Stone remarks that one of the biggest challenges during production was conveying a sense of interpersonal connection between the audience and watching characters riding their motorbikes together en masse.
"We used a pursuit arm several times for shooting general bike stunt scenes, but figuring out how to get the camera close-up on the bikers riding closely together in a group took a bit of time," he explains.
"We tried filming with the actors and the camera variously on e-bikes and real bikes, but that didn't work. We had the actors riding trikes while filming with a stabilized camera, but that didn't work either. We tried all sorts of other iterations, before landing on having an actor riding a trike and our camera operator, Dylan, being strapped on to a kind of gangplank on the same vehicle operating handheld shooting with a 40mm lens just three feet away from the talent. That really give an air of authenticity to the sensation of bike riding while capturing faces and expressions."
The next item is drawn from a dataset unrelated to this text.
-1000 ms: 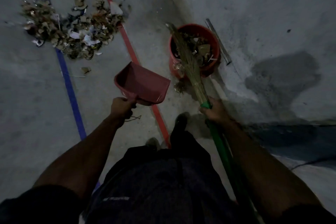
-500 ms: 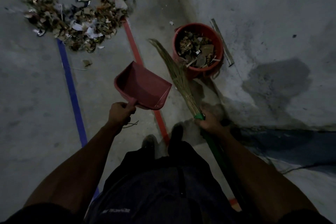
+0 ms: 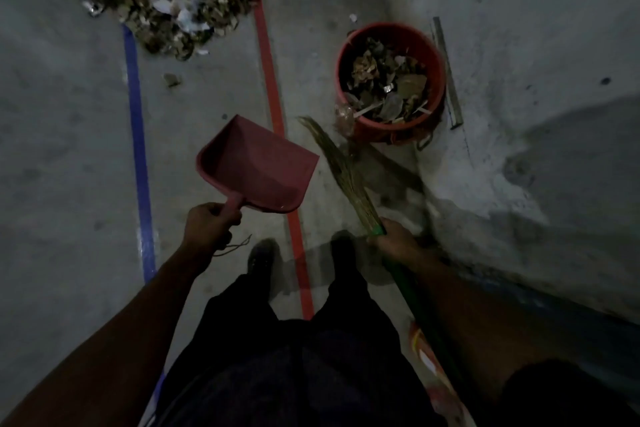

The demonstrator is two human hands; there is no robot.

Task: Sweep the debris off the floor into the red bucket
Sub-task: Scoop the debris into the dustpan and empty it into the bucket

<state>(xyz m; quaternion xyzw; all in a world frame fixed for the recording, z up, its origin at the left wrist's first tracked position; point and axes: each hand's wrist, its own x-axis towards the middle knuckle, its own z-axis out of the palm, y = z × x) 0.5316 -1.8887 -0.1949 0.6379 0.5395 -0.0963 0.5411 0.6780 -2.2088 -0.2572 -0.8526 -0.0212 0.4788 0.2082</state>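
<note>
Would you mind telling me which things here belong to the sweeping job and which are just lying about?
Part of the job:
- debris pile
- red bucket
- dustpan, held by the left hand
- broom, held by the right hand

Just lying about:
- metal strip beside the bucket
- blue floor line
- red floor line

The floor (image 3: 62, 156) is bare grey concrete, stained and scuffed, with a darker patch at 3 o'clock. A blue line (image 3: 136, 135) and a red line (image 3: 273, 104) run along it from 12 towards 6 o'clock. A debris pile (image 3: 166, 0) of dry leaves and paper scraps lies at 11 o'clock, spread over both lines, with one stray bit (image 3: 171, 80) just below it between the lines. The red bucket (image 3: 391, 83) stands at 1 o'clock, holding debris. A thin metal strip (image 3: 448, 73) lies just beside the bucket on its right. Two dark shoes stand near 6 o'clock, either side of the red line.
</note>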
Looking back at his experience of shooting The Bikeriders, Stone exclaims, "There's a reverence on set when you shoot on film. The actors and the crew realize it's a special artistic medium and everyone has to be on their A-game. Our sets are very civil and pretty quiet. Jeff is honed in on the actors and providing them with a safe place to do what they need to do in front of camera.
"Visually, I love the nuances and naturalism of the filmed aesthetic. It separates your work from other movies, especially digital, and you just know you are creating something distinctive. Film is so special. Hopefully it will be around for a long, long time to come."